**WORK ITEM:** Reading the records below, count the lines in which the string "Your" appears; write the number only.

Records from a data collection
· · · · ·

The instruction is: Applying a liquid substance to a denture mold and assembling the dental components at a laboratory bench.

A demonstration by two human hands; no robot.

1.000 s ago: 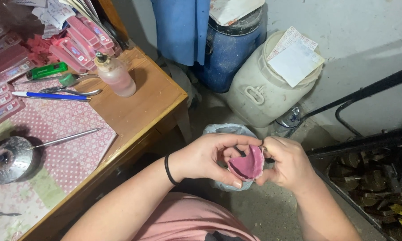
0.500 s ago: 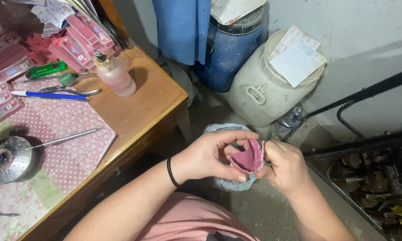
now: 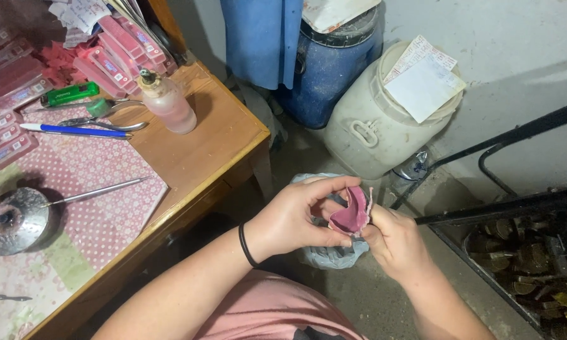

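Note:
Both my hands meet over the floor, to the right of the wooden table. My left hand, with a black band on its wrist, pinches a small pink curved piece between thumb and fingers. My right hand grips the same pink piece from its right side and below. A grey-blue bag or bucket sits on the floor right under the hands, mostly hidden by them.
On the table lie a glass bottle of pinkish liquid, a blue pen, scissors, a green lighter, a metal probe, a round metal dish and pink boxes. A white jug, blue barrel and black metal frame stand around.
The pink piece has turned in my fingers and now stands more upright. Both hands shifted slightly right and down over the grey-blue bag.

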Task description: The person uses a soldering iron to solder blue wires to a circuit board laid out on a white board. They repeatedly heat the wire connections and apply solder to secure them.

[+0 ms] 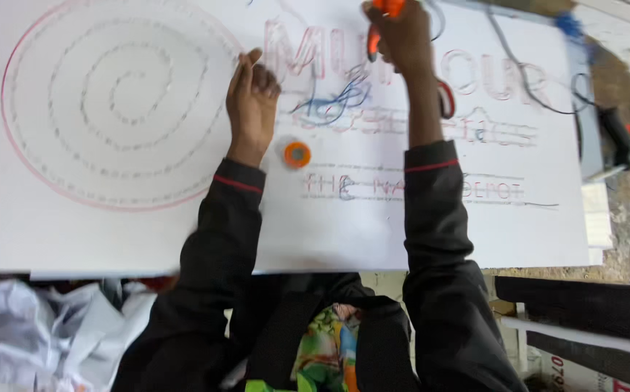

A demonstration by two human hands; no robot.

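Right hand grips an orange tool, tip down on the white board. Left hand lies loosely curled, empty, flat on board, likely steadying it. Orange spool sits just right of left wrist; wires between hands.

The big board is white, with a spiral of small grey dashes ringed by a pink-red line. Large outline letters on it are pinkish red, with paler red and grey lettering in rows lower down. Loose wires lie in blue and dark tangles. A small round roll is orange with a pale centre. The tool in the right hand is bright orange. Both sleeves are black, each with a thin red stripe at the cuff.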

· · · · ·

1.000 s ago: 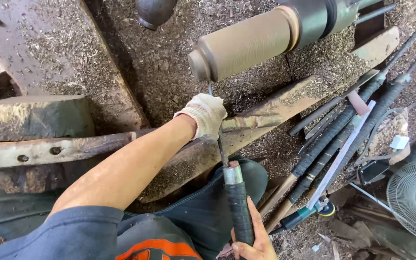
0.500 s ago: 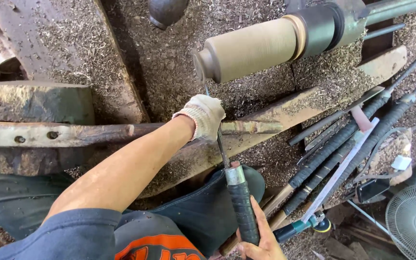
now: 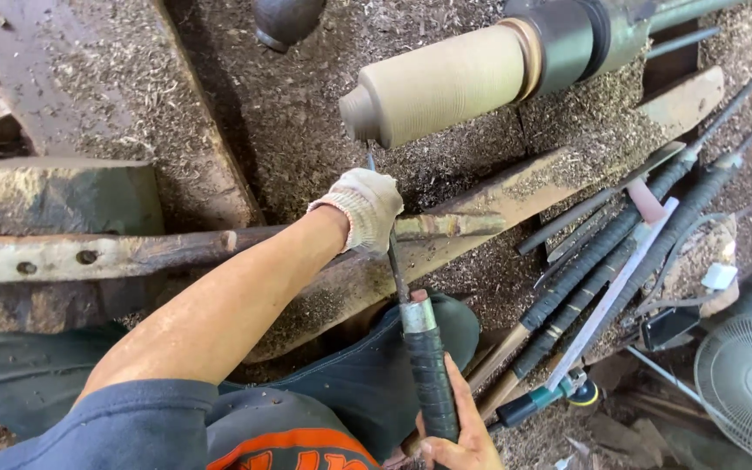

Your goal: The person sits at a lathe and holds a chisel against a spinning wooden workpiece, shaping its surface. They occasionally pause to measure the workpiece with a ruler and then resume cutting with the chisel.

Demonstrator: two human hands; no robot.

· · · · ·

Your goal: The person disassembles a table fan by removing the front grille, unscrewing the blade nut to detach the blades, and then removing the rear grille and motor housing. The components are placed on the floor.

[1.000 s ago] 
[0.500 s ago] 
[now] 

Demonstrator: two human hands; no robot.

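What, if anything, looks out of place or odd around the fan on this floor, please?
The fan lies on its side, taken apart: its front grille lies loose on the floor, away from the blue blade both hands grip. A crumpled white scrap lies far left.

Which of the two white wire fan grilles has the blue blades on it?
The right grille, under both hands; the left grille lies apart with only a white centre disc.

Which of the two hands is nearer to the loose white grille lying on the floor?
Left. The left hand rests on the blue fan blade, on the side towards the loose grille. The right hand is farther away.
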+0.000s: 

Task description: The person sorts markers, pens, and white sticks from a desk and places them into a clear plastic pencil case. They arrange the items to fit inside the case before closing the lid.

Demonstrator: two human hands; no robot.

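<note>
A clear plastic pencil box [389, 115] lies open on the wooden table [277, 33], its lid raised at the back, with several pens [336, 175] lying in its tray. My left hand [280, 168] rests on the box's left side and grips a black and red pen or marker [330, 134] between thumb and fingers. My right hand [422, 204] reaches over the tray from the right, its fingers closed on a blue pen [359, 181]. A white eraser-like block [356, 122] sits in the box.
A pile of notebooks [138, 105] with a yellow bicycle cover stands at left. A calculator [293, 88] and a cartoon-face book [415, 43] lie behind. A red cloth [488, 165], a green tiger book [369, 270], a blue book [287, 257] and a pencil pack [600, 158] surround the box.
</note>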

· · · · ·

**TASK OUTPUT:** 2